▶ TASK OBJECTIVE
Transcribe each record word for word. Skip the images.

(Extracted data entries)
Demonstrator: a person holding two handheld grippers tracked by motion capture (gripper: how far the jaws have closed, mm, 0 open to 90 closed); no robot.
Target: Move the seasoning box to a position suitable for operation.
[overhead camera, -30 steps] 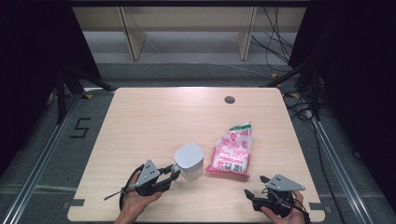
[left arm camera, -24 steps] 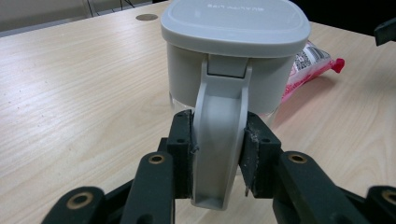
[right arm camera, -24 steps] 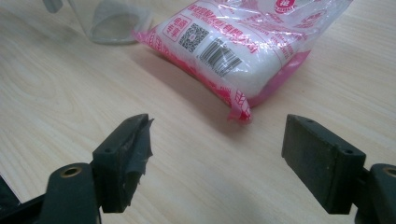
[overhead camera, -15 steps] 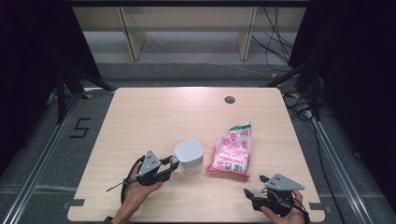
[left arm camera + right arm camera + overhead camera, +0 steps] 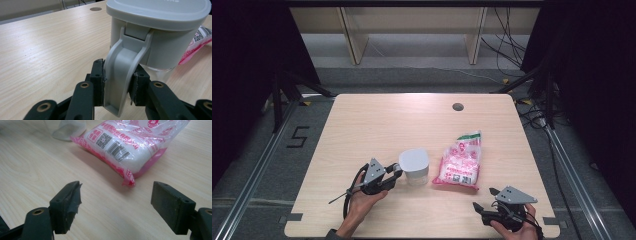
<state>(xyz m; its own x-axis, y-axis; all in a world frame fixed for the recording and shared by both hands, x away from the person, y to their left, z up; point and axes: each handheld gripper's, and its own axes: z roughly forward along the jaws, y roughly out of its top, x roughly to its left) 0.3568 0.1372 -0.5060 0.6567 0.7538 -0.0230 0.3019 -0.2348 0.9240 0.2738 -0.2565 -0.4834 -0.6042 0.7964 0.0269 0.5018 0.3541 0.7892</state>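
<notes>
Left gripper [image 5: 396,172] sits at the near-left part of the table [image 5: 377,125], pointing right at the jug [image 5: 414,166]. In the left gripper view its jaws pinch the jug's handle [image 5: 122,75], one pad pressed on each side, with the handle running down between them. Jug is grey-white with a flat lid [image 5: 160,12], upright on the table near the middle, slightly toward the near edge. Lower part of the jug looks clear in the left gripper view. A pink and white bag [image 5: 460,162] lies flat just right of the jug, close but apart from it in the high view, long side running away from the person, green strip at its far end. Right gripper [image 5: 484,209] rests low at the near-right corner of the table, held in the right hand [image 5: 517,227], well short of the bag. In the right gripper view its jaws stand spread wide with nothing between them; the bag [image 5: 127,147] lies ahead, barcode and QR code facing up, near corner closest to the jaws. A small round hole [image 5: 457,106] sits in the tabletop at the far side. Left hand [image 5: 362,200] grips the left gripper from below, cable looping beside it.
</notes>
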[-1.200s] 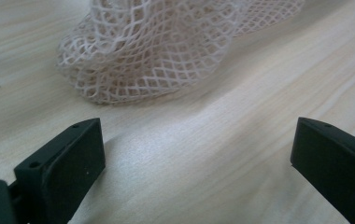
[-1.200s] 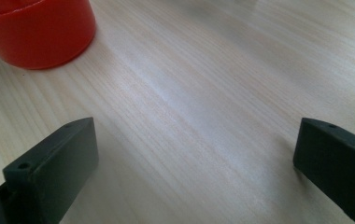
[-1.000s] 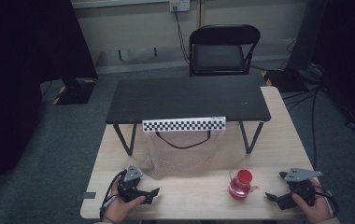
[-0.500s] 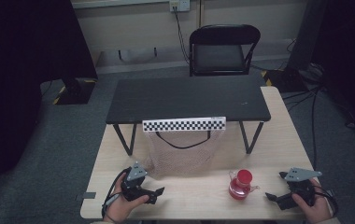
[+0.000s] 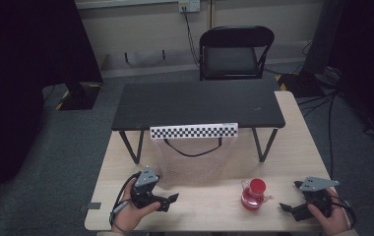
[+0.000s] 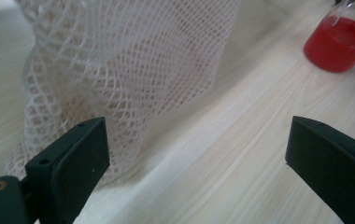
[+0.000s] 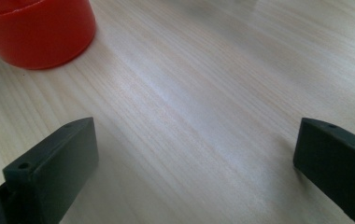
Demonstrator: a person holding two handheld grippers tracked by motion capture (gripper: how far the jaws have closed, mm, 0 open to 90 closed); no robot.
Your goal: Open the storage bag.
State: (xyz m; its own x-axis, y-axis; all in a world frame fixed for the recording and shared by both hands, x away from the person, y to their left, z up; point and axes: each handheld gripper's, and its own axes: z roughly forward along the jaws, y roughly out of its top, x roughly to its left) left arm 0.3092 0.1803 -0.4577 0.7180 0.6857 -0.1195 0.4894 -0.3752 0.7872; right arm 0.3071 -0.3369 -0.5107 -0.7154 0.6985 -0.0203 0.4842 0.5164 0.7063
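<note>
The white mesh bag (image 5: 190, 164) hangs from the front edge of the black bench (image 5: 197, 104) under the checkered strip (image 5: 194, 131), and its lower folds spill onto the wooden table (image 5: 214, 206). The left gripper (image 5: 168, 200) sits just beside those folds with its jaws spread wide and nothing between them; in the left gripper view the mesh (image 6: 119, 70) lies right ahead of the left jaw. This looks like the approach step, before any grasp: the next move probably calls for easing forward and pinching a fold of netting without dragging it. The red-filled flask (image 5: 253, 195) stands on the table to the right of the bag, apart from it. The right gripper (image 5: 288, 209) rests near the table's front right corner, jaws also spread and empty, with bare wood between it and the flask. Open room lies mainly between the two grippers; the bench legs crowd the space behind.
</note>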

▶ ANSWER SPACE
Demonstrator: a person holding two handheld grippers tracked by motion capture (gripper: how far the jaws have closed, mm, 0 open to 90 closed); no robot.
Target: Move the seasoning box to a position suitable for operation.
[overhead camera, -30 steps] 
[left arm camera, -24 steps] 
[right arm camera, -24 steps] 
[overhead camera, -15 steps] 
[left arm camera + right arm camera + overhead camera, +0 steps] 
<state>(xyz m; its own x-axis, y-axis; all in a world frame fixed for the recording and shared by both hands, x away from the person, y to their left, z up; point and axes: each handheld gripper's, and its own axes: z roughly forward along the jaws, y roughly out of its top, x roughly to its left) 0.3568 0.1372 -0.5060 0.6567 0.7538 -0.0230 0.3019 -0.2348 0.9240 0.2738 -0.2565 -0.4834 -0.6042 0.7964 0.0269 0.5018 0.3541 0.7892</state>
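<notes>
Left gripper [image 5: 396,172] sits at the near-left part of the table [image 5: 377,125], pointing right at the jug [image 5: 414,166]. In the left gripper view its jaws pinch the jug's handle [image 5: 122,75], one pad pressed on each side, with the handle running down between them. Jug is grey-white with a flat lid [image 5: 160,12], upright on the table near the middle, slightly toward the near edge. Lower part of the jug looks clear in the left gripper view. A pink and white bag [image 5: 460,162] lies flat just right of the jug, close but apart from it in the high view, long side running away from the person, green strip at its far end. Right gripper [image 5: 484,209] rests low at the near-right corner of the table, held in the right hand [image 5: 517,227], well short of the bag. In the right gripper view its jaws stand spread wide with nothing between them; the bag [image 5: 127,147] lies ahead, barcode and QR code facing up, near corner closest to the jaws. A small round hole [image 5: 457,106] sits in the tabletop at the far side. Left hand [image 5: 362,200] grips the left gripper from below, cable looping beside it.
</notes>
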[-1.200s] 
[-1.200s] 
[-1.000s] 
[-0.500s] 
[+0.000s] 
[+0.000s] 
[+0.000s] 
Demonstrator: a person holding two handheld grippers tracked by motion capture (gripper: how far the jaws have closed, mm, 0 open to 90 closed); no robot.
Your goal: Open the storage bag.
State: (xyz m; its own x-axis, y-axis; all in a world frame fixed for the recording and shared by both hands, x away from the person, y to their left, z up; point and axes: each handheld gripper's, and its own axes: z roughly forward along the jaws, y roughly out of its top, x roughly to its left) left arm 0.3092 0.1803 -0.4577 0.7180 0.6857 -0.1195 0.4894 -0.3752 0.7872; right arm 0.3071 -0.3369 -0.5107 -0.7154 0.6985 -0.0203 0.4842 0.5164 0.7063
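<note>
The white mesh bag (image 5: 190, 164) hangs from the front edge of the black bench (image 5: 197, 104) under the checkered strip (image 5: 194, 131), and its lower folds spill onto the wooden table (image 5: 214, 206). The left gripper (image 5: 168, 200) sits just beside those folds with its jaws spread wide and nothing between them; in the left gripper view the mesh (image 6: 119, 70) lies right ahead of the left jaw. This looks like the approach step, before any grasp: the next move probably calls for easing forward and pinching a fold of netting without dragging it. The red-filled flask (image 5: 253, 195) stands on the table to the right of the bag, apart from it. The right gripper (image 5: 288, 209) rests near the table's front right corner, jaws also spread and empty, with bare wood between it and the flask. Open room lies mainly between the two grippers; the bench legs crowd the space behind.
</note>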

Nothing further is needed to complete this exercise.